Data Balancing Techniques

Training an algorithm on imbalanced data may lead to biased results toward the majority classes, leading to inappropriate inference [28]. Three oversampling techniques for data balancing have been used in this study and are briefed as follows:

  • Synthetic Minority Oversampling Technique (SMOTE): This technique balances the data by oversampling the minority class samples and/or under sampling the majority class samples [13]. For the synthetic generation of data points, it selects a minority data point and computes its k neighbors. Then, it randomly chooses one of the k neighbors and calculates the difference between the point and its neighbor. After that, a random number between 0 and 1 is generated and multiplied by the difference. The product is then added to the original data point to get the newly generated synthetic data point. The process is repeated until the data are balanced.

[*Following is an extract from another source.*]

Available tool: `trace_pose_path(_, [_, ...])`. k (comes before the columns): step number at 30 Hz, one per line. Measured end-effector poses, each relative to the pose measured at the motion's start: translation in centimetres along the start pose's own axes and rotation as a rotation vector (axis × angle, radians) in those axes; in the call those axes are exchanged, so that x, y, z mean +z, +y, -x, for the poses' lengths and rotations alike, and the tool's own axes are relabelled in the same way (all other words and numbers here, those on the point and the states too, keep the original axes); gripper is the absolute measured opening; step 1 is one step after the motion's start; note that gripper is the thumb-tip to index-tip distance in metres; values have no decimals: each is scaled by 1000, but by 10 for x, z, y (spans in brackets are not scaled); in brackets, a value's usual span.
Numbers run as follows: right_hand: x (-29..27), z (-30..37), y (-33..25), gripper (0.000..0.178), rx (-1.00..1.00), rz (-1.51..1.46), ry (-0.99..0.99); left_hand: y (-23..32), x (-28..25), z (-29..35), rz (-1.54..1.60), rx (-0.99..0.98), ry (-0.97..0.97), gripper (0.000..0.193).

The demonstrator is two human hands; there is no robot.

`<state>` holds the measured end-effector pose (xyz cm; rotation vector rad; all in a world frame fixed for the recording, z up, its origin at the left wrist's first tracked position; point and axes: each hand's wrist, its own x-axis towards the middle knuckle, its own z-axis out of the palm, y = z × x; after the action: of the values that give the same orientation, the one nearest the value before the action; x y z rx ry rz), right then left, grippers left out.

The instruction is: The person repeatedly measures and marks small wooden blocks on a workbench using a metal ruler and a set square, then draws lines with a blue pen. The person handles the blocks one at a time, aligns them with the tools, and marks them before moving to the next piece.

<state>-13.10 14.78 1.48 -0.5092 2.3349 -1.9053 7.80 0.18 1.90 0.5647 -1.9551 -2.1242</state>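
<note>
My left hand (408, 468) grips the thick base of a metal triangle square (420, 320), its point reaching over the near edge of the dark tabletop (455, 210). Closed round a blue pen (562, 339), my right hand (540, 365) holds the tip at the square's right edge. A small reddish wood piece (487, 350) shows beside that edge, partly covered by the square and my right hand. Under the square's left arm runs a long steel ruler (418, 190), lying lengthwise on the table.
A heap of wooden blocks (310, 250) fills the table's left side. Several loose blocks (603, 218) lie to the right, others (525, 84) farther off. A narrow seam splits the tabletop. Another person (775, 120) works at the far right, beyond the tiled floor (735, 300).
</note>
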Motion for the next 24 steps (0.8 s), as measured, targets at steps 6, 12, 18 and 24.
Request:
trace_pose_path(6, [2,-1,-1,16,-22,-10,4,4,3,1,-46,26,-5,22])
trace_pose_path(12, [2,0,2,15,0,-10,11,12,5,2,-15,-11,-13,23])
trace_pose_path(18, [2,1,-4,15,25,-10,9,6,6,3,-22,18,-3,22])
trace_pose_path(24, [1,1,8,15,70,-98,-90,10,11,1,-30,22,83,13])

  • K-Means SMOTE (KM-SMOTE) This technique combines the k-means clustering algorithm and SMOTE [21]. First, the data are clustered into k clusters using the k-means algorithm. After that, the clusters are filtered, and only those clusters containing large proportions of minority points remain after the filtering step. Each selected cluster is then assigned the number of synthetic points it needs to generate, with a higher number assigned to the cluster having more minority points distributed sparsely. SMOTE is then used to generate synthetic samples in each cluster.

  • Support Vector Machine SMOTE (SVM-SMOTE) This technique is a combination of Support Vector Machines (SVM) and SMOTE [23]. First, SVM is run on the dataset, and positive support vectors are computed. Then, each support vector is assigned an equal number of synthetic samples to generate. For each support vector, its m neighbors are computed. If more than m/2 of its neighbors are from the minority class, only then SMOTE is used to generate synthetic samples using its first to the \(k\)th nearest neighbor.

A popular technique called Random Oversampling has not been used here since it duplicates the minority samples randomly for balancing and thus may lead to overfitting in case of small-size datasets.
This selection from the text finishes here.